> [AIM OF THE TASK] Starting at the line that has "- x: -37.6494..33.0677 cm" and stopping after the line that has "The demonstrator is", reproduce the listing below exactly; omit everything else.

> [COLLECTED MATERIAL]
______

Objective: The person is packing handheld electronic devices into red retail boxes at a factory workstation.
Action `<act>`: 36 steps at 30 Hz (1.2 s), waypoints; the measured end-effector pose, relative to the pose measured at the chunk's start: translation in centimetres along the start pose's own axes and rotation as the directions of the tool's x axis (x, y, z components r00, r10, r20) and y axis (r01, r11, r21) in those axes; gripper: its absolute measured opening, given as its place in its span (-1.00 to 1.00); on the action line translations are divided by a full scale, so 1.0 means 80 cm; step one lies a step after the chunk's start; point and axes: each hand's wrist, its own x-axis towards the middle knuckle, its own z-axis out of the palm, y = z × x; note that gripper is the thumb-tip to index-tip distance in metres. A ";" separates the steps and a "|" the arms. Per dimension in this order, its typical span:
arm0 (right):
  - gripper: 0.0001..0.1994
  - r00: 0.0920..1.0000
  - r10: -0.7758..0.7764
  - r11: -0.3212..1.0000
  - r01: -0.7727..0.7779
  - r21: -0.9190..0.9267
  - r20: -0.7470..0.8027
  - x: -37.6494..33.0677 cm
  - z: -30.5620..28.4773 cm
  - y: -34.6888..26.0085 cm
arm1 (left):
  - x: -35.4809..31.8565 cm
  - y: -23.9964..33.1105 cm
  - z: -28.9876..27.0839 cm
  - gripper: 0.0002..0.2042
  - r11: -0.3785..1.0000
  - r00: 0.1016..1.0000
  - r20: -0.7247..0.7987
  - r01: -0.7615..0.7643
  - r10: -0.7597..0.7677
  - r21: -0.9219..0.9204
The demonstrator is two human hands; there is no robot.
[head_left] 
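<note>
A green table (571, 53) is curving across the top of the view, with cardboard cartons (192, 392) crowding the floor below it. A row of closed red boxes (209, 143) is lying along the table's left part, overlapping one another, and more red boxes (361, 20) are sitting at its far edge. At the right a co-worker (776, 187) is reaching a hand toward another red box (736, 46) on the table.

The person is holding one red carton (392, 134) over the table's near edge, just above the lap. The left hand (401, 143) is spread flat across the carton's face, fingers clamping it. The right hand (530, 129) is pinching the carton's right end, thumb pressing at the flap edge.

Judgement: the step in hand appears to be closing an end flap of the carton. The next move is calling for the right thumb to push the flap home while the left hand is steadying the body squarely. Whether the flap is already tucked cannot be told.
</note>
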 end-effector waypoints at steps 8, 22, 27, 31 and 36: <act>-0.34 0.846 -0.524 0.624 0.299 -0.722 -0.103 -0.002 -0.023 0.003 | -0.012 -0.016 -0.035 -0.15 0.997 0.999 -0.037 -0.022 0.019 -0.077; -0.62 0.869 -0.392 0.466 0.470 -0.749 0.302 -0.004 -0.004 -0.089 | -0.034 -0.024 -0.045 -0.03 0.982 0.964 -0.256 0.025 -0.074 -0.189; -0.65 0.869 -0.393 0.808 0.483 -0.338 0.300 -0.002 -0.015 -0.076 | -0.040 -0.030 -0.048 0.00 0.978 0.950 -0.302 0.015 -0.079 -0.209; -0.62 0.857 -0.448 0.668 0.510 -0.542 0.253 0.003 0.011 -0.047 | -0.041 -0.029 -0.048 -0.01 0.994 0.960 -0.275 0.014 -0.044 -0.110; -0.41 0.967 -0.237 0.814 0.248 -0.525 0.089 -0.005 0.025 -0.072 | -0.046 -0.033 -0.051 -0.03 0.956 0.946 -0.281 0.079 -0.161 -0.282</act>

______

> [SOLUTION FOR THIS TASK]
  - x: -37.6494..33.0677 cm
  - z: -30.5620..28.4773 cm
  - y: -34.6888..26.0085 cm
arm1 (left):
  - x: -35.4809..31.8565 cm
  - y: -23.9964..33.1105 cm
  - z: -28.9876..27.0839 cm
  - gripper: 0.0002..0.2042
  - r11: -0.3785..1.0000
  - r00: 0.1016..1.0000
  - r20: -0.7247..0.7987
  - r01: -0.7615..0.7643
  - r10: -0.7597..0.7677
  - r21: -0.9219..0.9204
The demonstrator is two human hands; there is no robot.

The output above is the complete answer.